The file type of the config file being loaded, by default None. If not specified then this is inferred from the config_path.

None
config_validators Optional[Dict[str, BaseModel]]

A dictionary made up of key, value pairs where the keys refer to the top level sections of the loaded config, and the values are a pydantic validation class for the section, by default None. If only some of the keys are specified with validators, warnings are raised to alert that they have not been validated.

None
optional Optional[Dict[str, BaseModel]]

A dictionary made up of key, value pairs where the keys refer to the top level sections of the loaded config, and the values are a pydantic validation class for the section, by default None. If only some of the keys are specified with validators, warnings are raised to alert that they have not been validated.

None

rdsa_utils.io.input

Module containing generic input functionality code.

parse_json(data: str) -> Config

Parse JSON formatted string into a dictionary.

Parameters:

Name Type Description Default
data str

String containing standard JSON-formatted data.

required

Returns:

Type Description
Config

A dictionary containing the parsed data.

Raises:

Type Description
JSONDecodeError

If the string format of config_overrides cannot be decoded by json.loads (i.e. converted to a dictionary).

parse_toml(data: str) -> Config

Parse TOML formatted string into a dictionary.

Parameters:

Name Type Description Default
data str

String containing standard TOML-formatted data.

required

Returns:

Type Description
Config

A dictionary containing the parsed data.

parse_yaml(data: str) -> Config

Parse YAML formatted string into a dictionary.

Parameters:

Name Type Description Default
data str

String containing standard YAML-formatted data.

required

Returns:

Type Description
Config

A dictionary containing the parsed data.

read_file(file: Union[CloudPath, Path]) -> str

Load contents of specified file.

Parameters:

Name Type Description Default
file Union[CloudPath, Path]

The absolute file path of the file to be read.

required

Returns:

Type Description
str

The contents of the provided file.

Raises:

Type Description
FileNotFoundError

If the provided file does not exist.

rdsa_utils.io.output

Module containing generic output functionality code.
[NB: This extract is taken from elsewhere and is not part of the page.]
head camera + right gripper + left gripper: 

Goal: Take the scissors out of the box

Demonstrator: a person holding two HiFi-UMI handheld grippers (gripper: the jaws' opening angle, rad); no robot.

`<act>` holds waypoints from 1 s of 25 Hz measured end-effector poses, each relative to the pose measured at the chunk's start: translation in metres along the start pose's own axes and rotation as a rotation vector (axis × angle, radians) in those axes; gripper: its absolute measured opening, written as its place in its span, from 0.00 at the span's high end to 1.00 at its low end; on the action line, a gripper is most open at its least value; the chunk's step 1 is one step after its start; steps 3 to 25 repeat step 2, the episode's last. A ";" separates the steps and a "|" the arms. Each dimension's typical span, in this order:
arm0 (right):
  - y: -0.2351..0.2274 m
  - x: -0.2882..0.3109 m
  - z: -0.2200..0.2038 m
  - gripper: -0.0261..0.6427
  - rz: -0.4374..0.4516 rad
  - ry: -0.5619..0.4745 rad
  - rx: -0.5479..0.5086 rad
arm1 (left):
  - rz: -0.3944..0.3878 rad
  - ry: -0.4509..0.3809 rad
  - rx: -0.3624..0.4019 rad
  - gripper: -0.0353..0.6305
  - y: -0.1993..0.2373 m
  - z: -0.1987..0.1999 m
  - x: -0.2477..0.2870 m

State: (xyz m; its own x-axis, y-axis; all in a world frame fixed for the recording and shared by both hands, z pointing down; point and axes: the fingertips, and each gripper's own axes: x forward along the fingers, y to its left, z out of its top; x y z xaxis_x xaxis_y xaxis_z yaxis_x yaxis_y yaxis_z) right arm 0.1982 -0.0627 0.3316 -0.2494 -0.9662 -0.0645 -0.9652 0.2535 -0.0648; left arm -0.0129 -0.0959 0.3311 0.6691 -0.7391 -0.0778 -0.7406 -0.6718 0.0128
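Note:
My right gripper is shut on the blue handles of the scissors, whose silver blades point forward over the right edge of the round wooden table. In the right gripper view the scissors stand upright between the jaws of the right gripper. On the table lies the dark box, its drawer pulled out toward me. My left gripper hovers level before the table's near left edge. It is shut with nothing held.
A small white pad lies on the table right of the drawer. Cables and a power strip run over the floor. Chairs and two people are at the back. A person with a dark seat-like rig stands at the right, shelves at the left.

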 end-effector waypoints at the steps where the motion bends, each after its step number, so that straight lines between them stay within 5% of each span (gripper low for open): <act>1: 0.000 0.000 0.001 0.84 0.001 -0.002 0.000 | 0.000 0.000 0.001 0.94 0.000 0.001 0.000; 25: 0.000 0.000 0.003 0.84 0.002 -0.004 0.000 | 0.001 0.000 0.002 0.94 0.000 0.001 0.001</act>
zip_folder(source_dir: str, output_filename: str, overwrite: bool = False) -> bool

Zip the contents of the specified directory.

Parameters:

Name Type Description Default
source_dir str

The directory whose contents are to be zipped.

required
output_filename str

The output zip file name. It must end with '.zip'.

required
overwrite bool

If True, overwrite the existing zip file if it exists. Default is False.

False

Returns:

Type Description
bool

True if the directory was zipped successfully, False otherwise.

Examples:

>>> zip_folder('/path/to/source_dir', 'output.zip', overwrite=True)
True

Methods

rdsa_utils.methods.averaging_methods

Weighted and unweighted averaging functions.

get_weight_shares(weights: str, levels: Optional[Union[str, Sequence[str]]] = None) -> SparkCol

Divide weights by sum of weights for each group.

unweighted_arithmetic_average(val: str) -> SparkCol

Calculate the unweighted arithmetic average.

unweighted_geometric_average(val: str) -> SparkCol

Calculate the unweighted geometric average.

weighted_arithmetic_average(val: str, weight: str) -> SparkCol

Calculate the weighted arithmetic average.

weighted_geometric_average(val: str, weight: str) -> SparkCol

Calculate the weighted geometric average.